■ What is being asked:
Include in the reply only the lines from the start of the data below through the line containing "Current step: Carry", reproduced exactly and with no pictures.

[Records drawn from a dataset]
# # # # #
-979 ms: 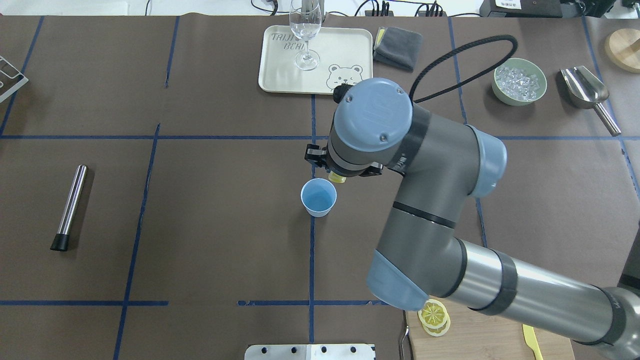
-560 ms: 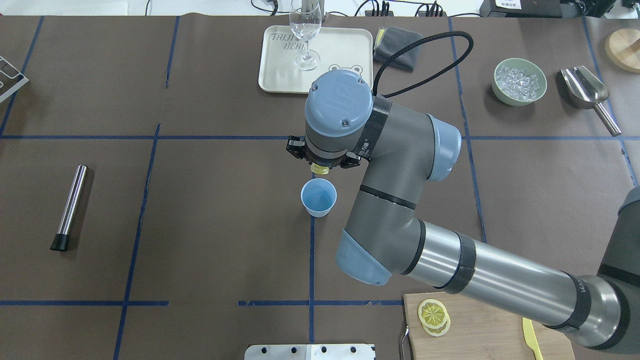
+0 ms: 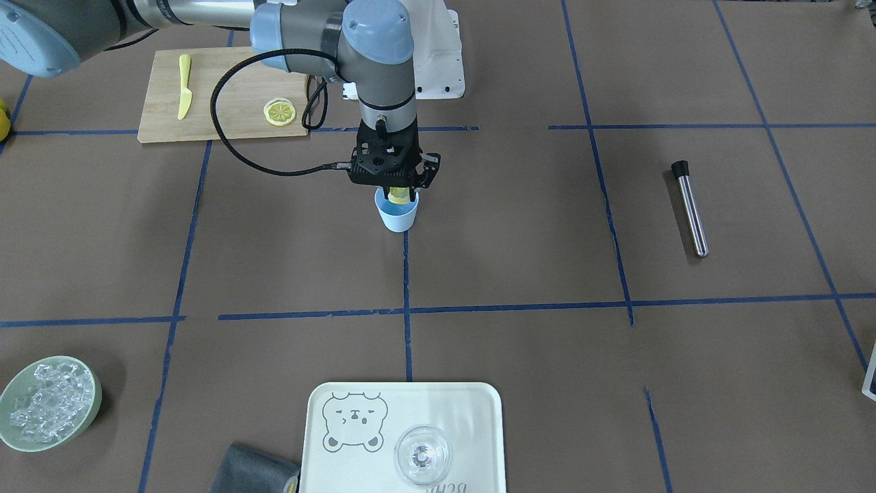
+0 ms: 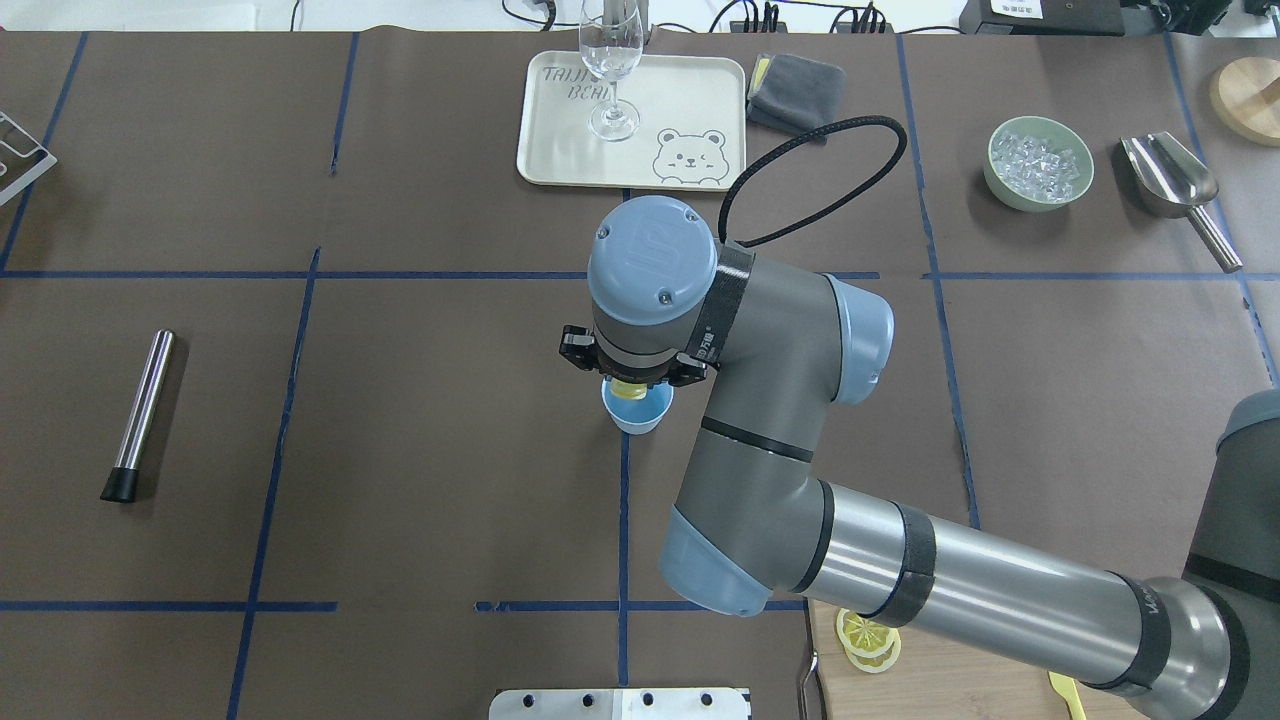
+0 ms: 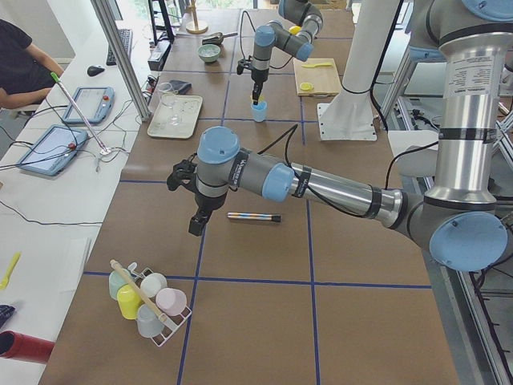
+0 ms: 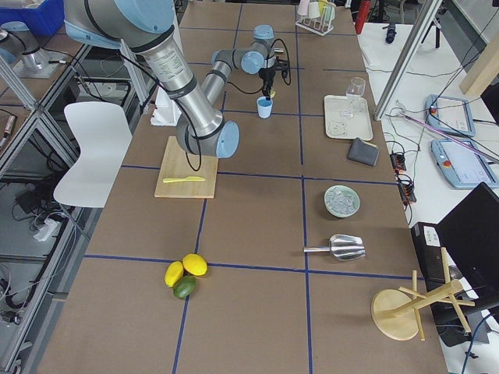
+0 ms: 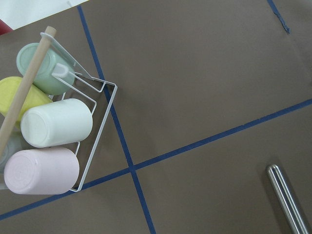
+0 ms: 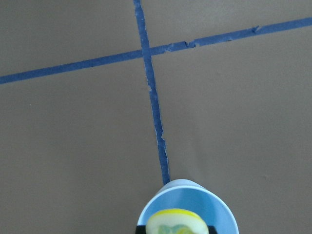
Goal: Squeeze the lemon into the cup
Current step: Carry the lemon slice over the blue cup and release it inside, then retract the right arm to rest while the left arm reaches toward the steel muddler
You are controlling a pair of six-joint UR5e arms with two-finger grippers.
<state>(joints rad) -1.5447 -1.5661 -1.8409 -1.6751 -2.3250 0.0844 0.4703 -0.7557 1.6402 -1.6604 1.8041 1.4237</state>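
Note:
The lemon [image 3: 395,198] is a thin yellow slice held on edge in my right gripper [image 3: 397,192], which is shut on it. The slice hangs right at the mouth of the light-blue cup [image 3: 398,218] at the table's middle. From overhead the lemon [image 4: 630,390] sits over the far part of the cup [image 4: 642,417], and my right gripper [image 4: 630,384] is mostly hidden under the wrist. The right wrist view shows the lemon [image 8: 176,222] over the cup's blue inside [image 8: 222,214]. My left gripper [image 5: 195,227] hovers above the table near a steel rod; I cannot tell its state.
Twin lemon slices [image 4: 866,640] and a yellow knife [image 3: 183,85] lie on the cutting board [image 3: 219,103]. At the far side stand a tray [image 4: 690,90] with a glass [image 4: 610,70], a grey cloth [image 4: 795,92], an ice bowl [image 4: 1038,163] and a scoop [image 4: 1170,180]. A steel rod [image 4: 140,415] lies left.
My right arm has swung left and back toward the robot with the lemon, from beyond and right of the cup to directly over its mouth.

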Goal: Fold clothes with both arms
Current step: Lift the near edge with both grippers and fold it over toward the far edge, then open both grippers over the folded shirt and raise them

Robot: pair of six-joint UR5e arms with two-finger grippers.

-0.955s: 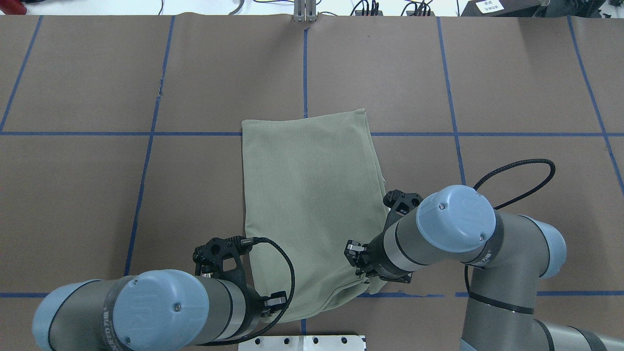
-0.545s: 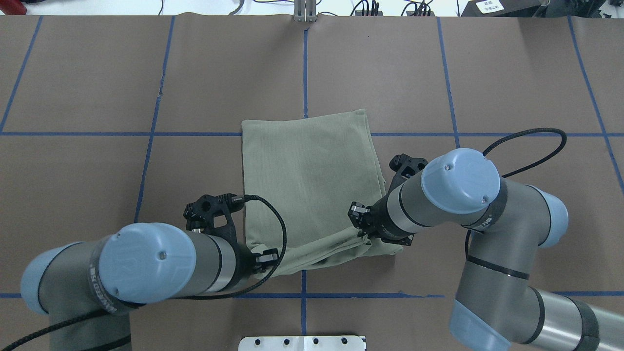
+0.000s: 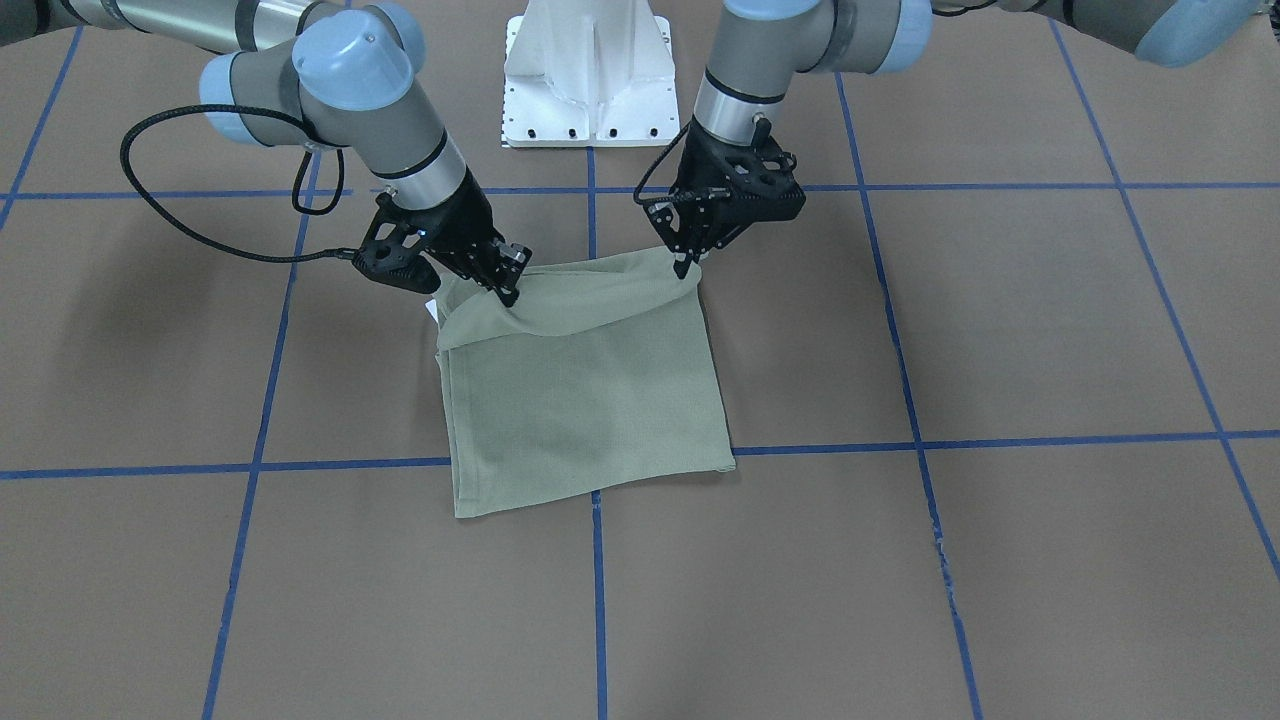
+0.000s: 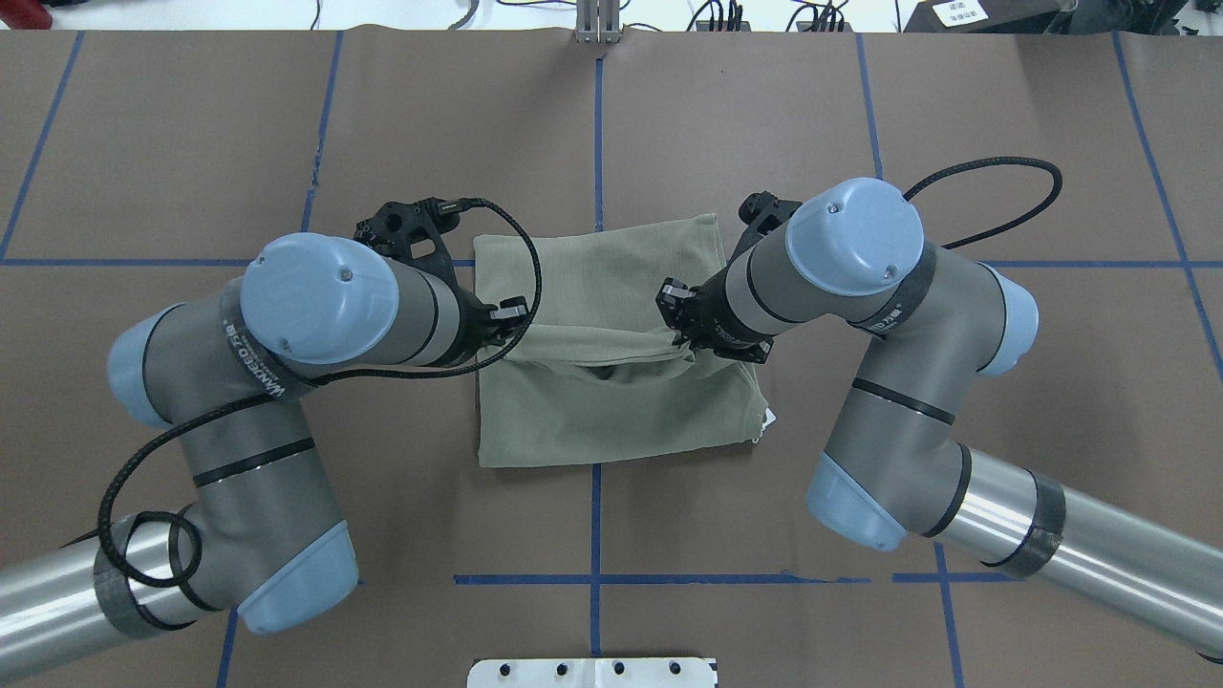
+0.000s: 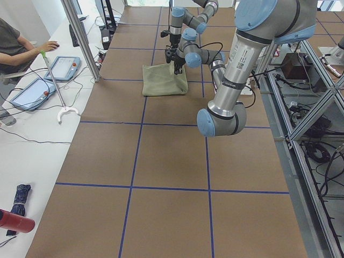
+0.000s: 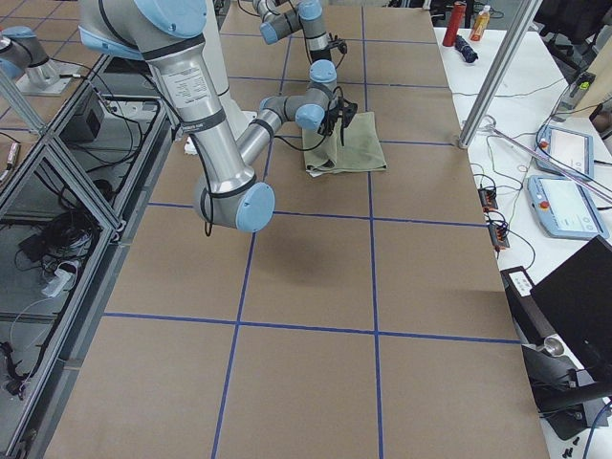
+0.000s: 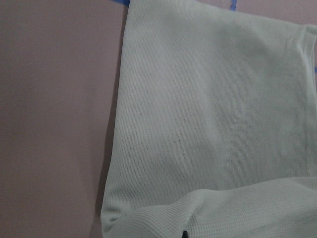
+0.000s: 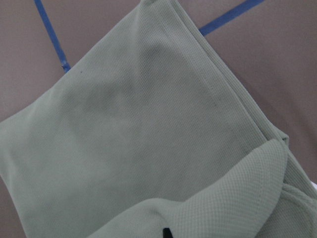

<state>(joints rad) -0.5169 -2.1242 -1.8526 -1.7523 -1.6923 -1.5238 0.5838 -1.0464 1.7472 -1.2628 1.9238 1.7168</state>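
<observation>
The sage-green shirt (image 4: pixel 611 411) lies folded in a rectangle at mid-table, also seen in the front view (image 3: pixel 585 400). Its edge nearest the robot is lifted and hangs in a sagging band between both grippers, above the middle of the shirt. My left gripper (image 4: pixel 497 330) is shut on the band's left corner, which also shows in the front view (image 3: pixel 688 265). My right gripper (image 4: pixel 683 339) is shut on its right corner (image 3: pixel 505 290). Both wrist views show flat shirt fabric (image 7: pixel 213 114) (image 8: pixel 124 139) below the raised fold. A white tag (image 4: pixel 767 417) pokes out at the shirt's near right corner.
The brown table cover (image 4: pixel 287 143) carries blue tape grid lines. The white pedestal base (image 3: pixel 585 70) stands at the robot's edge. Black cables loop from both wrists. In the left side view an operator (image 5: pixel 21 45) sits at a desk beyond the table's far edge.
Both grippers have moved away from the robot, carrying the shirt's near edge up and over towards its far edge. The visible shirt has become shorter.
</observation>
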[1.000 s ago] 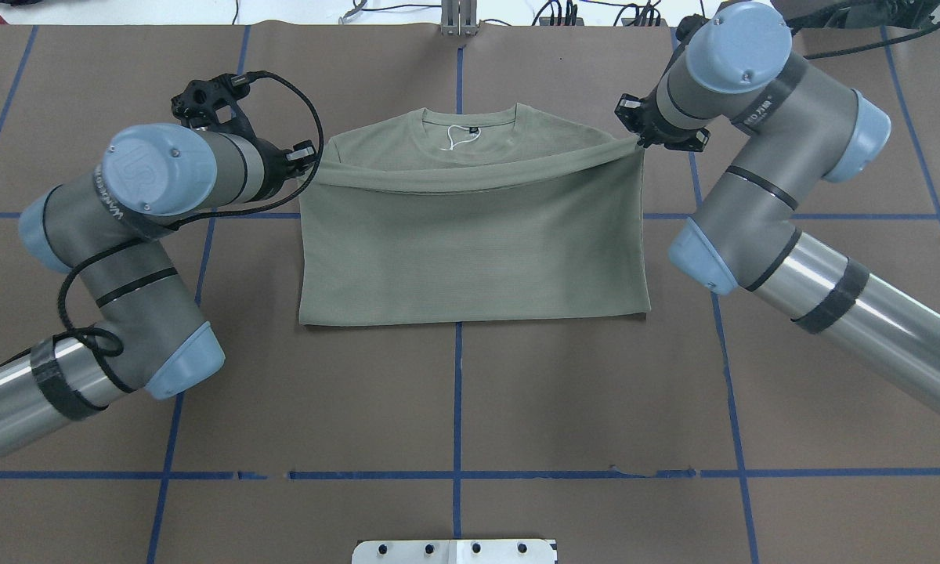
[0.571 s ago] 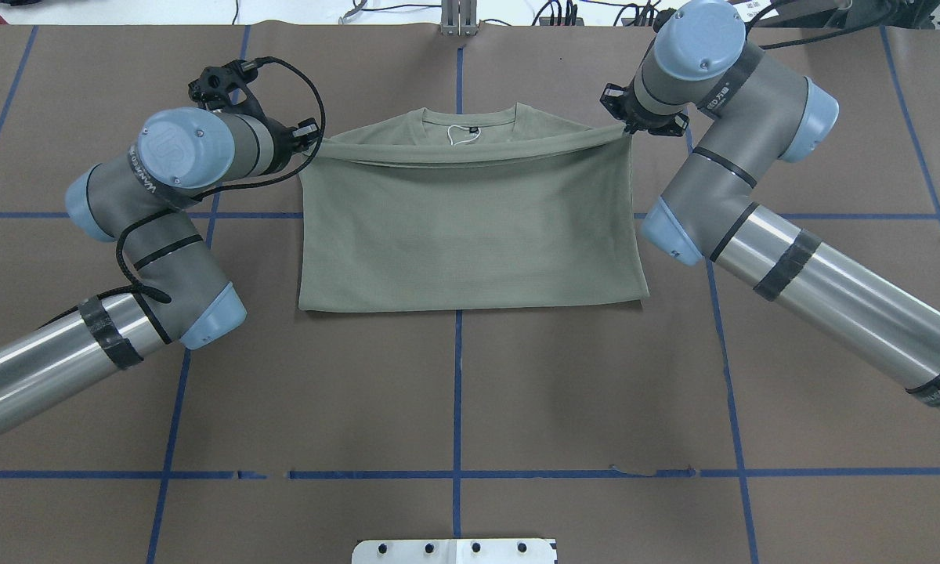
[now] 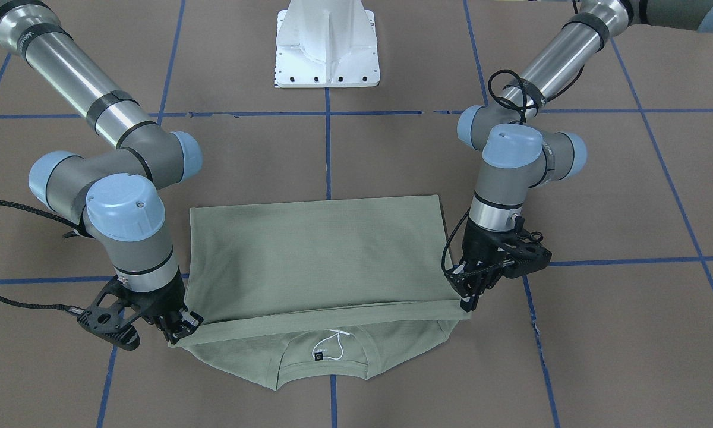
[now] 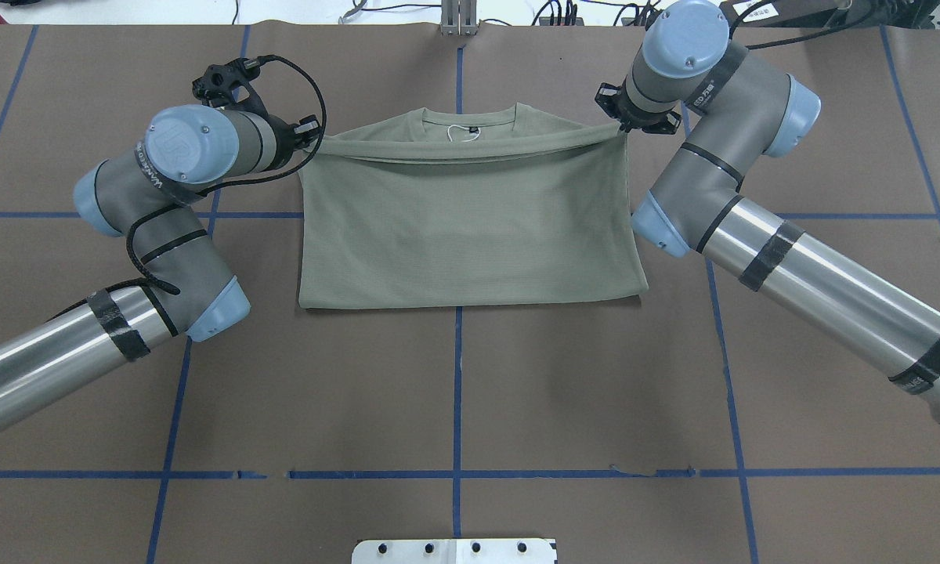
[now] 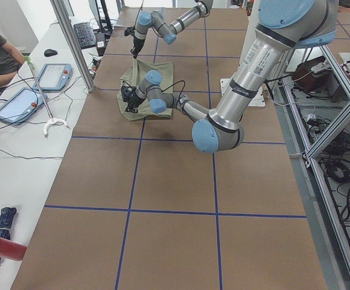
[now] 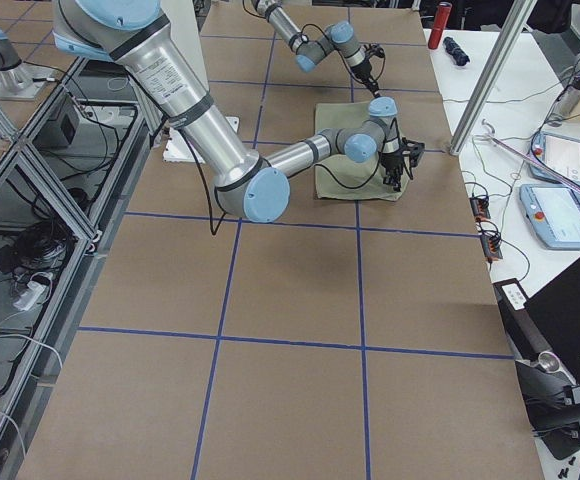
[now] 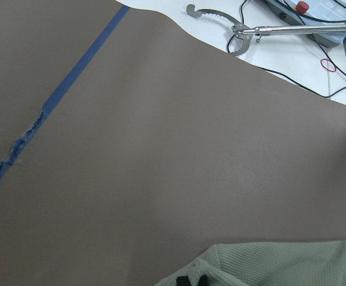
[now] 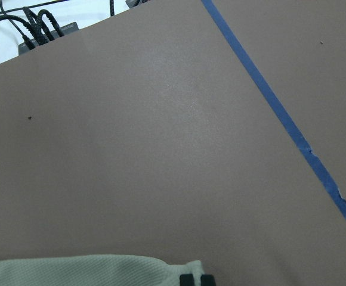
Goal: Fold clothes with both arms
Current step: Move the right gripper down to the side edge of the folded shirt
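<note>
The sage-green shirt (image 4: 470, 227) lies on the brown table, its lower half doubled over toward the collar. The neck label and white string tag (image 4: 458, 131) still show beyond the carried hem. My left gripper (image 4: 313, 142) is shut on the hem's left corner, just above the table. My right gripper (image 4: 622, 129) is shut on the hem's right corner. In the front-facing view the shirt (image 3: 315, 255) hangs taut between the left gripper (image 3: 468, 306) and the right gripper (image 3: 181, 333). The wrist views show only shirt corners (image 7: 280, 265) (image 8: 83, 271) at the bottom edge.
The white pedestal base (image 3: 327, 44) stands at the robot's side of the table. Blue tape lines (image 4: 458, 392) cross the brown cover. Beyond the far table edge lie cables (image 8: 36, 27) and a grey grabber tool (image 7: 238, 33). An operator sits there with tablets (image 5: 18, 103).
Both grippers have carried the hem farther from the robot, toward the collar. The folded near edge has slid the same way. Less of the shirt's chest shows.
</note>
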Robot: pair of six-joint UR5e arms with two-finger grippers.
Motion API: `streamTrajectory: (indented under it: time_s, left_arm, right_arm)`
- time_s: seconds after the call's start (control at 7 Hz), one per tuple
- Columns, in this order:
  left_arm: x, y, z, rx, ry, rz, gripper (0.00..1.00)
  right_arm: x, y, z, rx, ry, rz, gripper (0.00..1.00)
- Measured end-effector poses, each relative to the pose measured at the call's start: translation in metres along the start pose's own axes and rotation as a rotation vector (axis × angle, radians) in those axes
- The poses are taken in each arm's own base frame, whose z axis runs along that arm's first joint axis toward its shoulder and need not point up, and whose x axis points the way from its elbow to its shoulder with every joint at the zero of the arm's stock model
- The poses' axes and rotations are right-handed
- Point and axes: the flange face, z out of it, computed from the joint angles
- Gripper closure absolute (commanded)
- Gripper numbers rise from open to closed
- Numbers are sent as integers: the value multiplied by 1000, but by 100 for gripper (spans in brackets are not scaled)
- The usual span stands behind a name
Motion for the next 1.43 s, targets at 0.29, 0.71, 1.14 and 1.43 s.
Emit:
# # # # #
■ Result:
-979 ms: 
-560 ms: 
+0 ms: 
+0 ms: 
+0 ms: 
+0 ms: 
+0 ms: 
+0 ms: 
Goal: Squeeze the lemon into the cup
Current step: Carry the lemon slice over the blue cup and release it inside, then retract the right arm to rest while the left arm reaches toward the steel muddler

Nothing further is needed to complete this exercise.